Retype the listing exactly, with no images.

=-=-=

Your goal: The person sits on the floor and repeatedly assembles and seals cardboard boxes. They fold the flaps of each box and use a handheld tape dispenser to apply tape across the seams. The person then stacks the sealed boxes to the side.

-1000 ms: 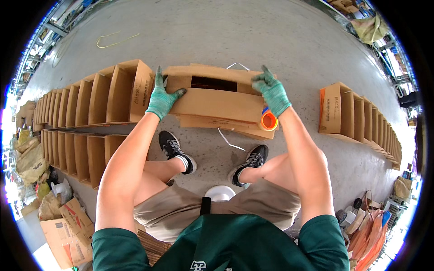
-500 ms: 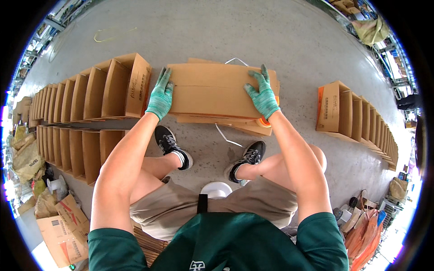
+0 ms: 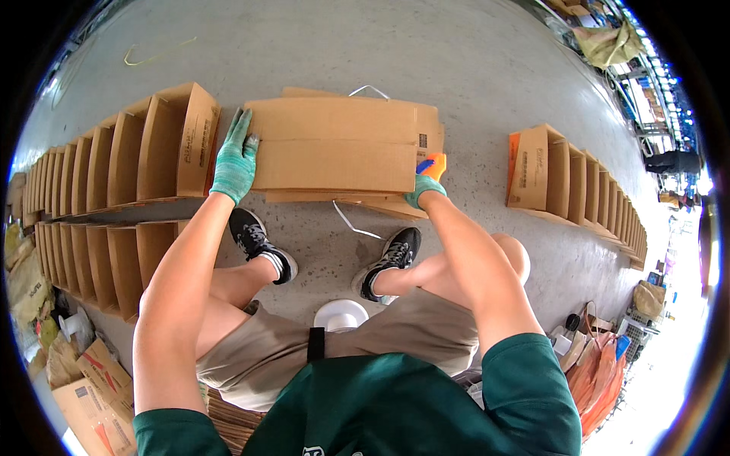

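Note:
A flattened cardboard box [image 3: 331,163] lies in front of my feet on a stack of other flat cardboard [image 3: 395,207]. My left hand [image 3: 236,161], in a green knit glove, rests along its left edge with the fingers stretched out. At the box's right edge my gloved right hand [image 3: 426,187] is closed on an orange and blue tape dispenser [image 3: 436,164]. Most of the dispenser's lower part is hidden by the hand.
Open cardboard boxes stand in rows at the left [image 3: 163,140] and right [image 3: 547,171]. White strapping [image 3: 353,222] pokes out from the stack near my shoes [image 3: 389,258]. Folded cartons [image 3: 99,395] and an orange bag [image 3: 597,380] lie at the lower sides. Shelving [image 3: 642,83] lines the far right.
My right hand has left the top of the cardboard and closed on the tape dispenser at its right edge. My left hand stays at the left edge. The whole view has shifted slightly.

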`<state>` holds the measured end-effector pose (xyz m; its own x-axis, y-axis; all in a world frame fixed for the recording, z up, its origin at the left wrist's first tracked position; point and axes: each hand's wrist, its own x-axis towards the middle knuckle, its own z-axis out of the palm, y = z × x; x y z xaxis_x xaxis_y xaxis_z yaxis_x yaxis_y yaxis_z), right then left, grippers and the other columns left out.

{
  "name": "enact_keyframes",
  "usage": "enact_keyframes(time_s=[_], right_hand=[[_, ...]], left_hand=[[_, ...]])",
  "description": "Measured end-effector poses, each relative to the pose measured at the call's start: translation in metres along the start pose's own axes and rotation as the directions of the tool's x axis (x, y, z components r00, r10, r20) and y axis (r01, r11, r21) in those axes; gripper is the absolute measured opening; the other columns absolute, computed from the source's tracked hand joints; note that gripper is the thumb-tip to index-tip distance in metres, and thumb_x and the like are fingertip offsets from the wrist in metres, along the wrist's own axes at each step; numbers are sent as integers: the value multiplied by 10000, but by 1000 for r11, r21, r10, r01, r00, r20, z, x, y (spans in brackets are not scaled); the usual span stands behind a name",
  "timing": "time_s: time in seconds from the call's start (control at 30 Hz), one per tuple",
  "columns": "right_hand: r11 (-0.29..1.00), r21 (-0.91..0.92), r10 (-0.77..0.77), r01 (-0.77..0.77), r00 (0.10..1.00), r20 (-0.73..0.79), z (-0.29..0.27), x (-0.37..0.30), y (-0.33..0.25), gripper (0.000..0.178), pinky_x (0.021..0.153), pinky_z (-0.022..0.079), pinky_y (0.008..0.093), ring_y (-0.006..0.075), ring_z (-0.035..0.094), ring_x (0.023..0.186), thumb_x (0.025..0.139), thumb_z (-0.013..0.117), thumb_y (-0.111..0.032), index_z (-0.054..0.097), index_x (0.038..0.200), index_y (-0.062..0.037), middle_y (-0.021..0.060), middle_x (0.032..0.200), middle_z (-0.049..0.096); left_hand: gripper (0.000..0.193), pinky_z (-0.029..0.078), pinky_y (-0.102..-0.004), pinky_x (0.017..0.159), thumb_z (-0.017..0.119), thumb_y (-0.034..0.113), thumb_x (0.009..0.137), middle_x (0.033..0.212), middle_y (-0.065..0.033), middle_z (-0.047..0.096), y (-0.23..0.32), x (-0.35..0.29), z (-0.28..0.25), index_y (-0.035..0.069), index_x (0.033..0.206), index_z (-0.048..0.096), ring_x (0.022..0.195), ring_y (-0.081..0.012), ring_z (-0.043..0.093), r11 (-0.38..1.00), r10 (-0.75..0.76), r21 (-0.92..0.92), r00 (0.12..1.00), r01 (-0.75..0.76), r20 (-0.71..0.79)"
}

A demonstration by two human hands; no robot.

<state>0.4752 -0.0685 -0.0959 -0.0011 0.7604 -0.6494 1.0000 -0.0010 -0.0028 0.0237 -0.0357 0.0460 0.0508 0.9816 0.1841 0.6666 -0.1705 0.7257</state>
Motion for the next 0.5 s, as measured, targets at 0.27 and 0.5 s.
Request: enact_keyframes(time_s=[0.27, 0.5], right_hand=[[660, 716, 203, 225, 865, -459, -127, -21, -18, 250, 707, 557, 377, 261, 712, 768, 880, 620, -277, 745, 1059, -156, 110, 953, 743], [-103, 661, -81, 743, 656, -750, -245, -113, -70, 398, 762, 554, 285, 144, 652, 856, 876, 676, -158, 641, 1238, 4, 88, 1048, 700]], left_hand=[[501, 377, -367, 1136, 525, 105, 1001, 1588, -119, 323, -4, -8, -11, 151, 1487, 416, 1413, -317, 392, 999, -49, 7, 999, 49, -20], [512, 376, -363, 1133, 533, 99, 990, 1587, -120, 324, 1, -5, -6, 127, 1486, 410, 1402, -332, 399, 999, -37, -6, 999, 37, -6]])
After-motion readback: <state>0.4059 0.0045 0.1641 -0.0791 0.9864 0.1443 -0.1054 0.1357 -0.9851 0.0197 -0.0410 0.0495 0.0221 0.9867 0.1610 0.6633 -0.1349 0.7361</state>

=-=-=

ANSWER SECTION:
Your goal: The person sits on the floor and repeatedly assembles and seals cardboard boxes. They fold the flaps of each box and use a handheld tape dispenser to apply tape across the seams. The person then stacks the sealed boxes to the side.

-1000 ms: 
-500 ms: 
+0 ms: 

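Note:
A flattened cardboard box [image 3: 331,163] lies in front of my feet on a stack of other flat cardboard [image 3: 395,207]. My left hand [image 3: 236,161], in a green knit glove, rests along its left edge with the fingers stretched out. At the box's right edge my gloved right hand [image 3: 426,187] is closed on an orange and blue tape dispenser [image 3: 436,164]. Most of the dispenser's lower part is hidden by the hand.
Open cardboard boxes stand in rows at the left [image 3: 163,140] and right [image 3: 547,171]. White strapping [image 3: 353,222] pokes out from the stack near my shoes [image 3: 389,258]. Folded cartons [image 3: 99,395] and an orange bag [image 3: 597,380] lie at the lower sides. Shelving [image 3: 642,83] lines the far right.
My right hand has left the top of the cardboard and closed on the tape dispenser at its right edge. My left hand stays at the left edge. The whole view has shifted slightly.
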
`<state>` holds the measured end-effector pose (xyz m; its own x-axis, y-axis; all in a world frame fixed for the recording, z up, its origin at the left wrist's first tracked position; point and axes: each hand's wrist, its own x-axis towards the middle knuckle, its own z-axis out of the palm, y = z × x; x y z xaxis_x xaxis_y xaxis_z yaxis_x yaxis_y yaxis_z), right then left, grippers and the other columns left out.

{
  "name": "enact_keyframes",
  "usage": "enact_keyframes(time_s=[_], right_hand=[[_, ...]], left_hand=[[_, ...]])",
  "description": "Measured end-effector poses, each relative to the pose measured at the call's start: translation in metres along the start pose's own axes and rotation as the directions of the tool's x axis (x, y, z components r00, r10, r20) and y axis (r01, r11, r21) in those axes; gripper is the absolute measured opening; the other columns absolute, computed from the source's tracked hand joints; note that gripper is the thumb-tip to index-tip distance in metres, and thumb_x and the like are fingertip offsets from the wrist in metres, along the wrist's own axes at each step; numbers are sent as integers: the value multiplied by 10000, but by 1000 for r11, r21, r10, r01, r00, r20, z, x, y (spans in brackets are not scaled); the usual span stands behind a name",
  "timing": "time_s: time in seconds from the call's start (control at 30 Hz), one per tuple",
  "columns": "right_hand: r11 (-0.29..1.00), r21 (-0.91..0.92), r10 (-0.77..0.77), r01 (-0.77..0.77), r00 (0.10..1.00), r20 (-0.73..0.79), z (-0.29..0.27), x (-0.37..0.30), y (-0.33..0.25), gripper (0.000..0.178), pinky_x (0.021..0.153), pinky_z (-0.022..0.079), pinky_y (0.008..0.093), ring_y (-0.006..0.075), ring_z (-0.035..0.094), ring_x (0.023..0.186), thumb_x (0.025..0.139), thumb_z (-0.013..0.117), thumb_y (-0.111..0.032), index_z (-0.054..0.097), index_x (0.038..0.200), index_y (-0.062..0.037), middle_y (-0.021..0.060), middle_x (0.032..0.200), middle_z (-0.049..0.096); left_hand: gripper (0.000..0.193), pinky_z (-0.029..0.078), pinky_y (-0.102..-0.004), pinky_x (0.017..0.159), thumb_z (-0.017..0.119), thumb_y (-0.034..0.113), thumb_x (0.009..0.137), middle_x (0.033..0.212), middle_y (-0.065..0.033), middle_z (-0.047..0.096), y (-0.23..0.32), x (-0.35..0.29), z (-0.28..0.25), index_y (-0.035..0.069), index_x (0.033..0.206), index_z (-0.048..0.096), ring_x (0.022..0.195), ring_y (-0.081..0.012), ring_z (-0.043..0.093), r11 (-0.38..1.00), r10 (-0.75..0.76), r21 (-0.92..0.92), r00 (0.12..1.00), r01 (-0.75..0.76), r20 (-0.71..0.79)"
}

A demonstration by two human hands; no robot.

<state>0.4752 -0.0685 -0.0959 -0.0011 0.7604 -0.6494 1.0000 -0.0010 -0.0028 0.0237 -0.0357 0.0460 0.0508 0.9816 0.1841 0.6666 -0.1705 0.7257</state>
Motion for the next 0.5 s, as measured, targets at 0.27 and 0.5 s.
Request: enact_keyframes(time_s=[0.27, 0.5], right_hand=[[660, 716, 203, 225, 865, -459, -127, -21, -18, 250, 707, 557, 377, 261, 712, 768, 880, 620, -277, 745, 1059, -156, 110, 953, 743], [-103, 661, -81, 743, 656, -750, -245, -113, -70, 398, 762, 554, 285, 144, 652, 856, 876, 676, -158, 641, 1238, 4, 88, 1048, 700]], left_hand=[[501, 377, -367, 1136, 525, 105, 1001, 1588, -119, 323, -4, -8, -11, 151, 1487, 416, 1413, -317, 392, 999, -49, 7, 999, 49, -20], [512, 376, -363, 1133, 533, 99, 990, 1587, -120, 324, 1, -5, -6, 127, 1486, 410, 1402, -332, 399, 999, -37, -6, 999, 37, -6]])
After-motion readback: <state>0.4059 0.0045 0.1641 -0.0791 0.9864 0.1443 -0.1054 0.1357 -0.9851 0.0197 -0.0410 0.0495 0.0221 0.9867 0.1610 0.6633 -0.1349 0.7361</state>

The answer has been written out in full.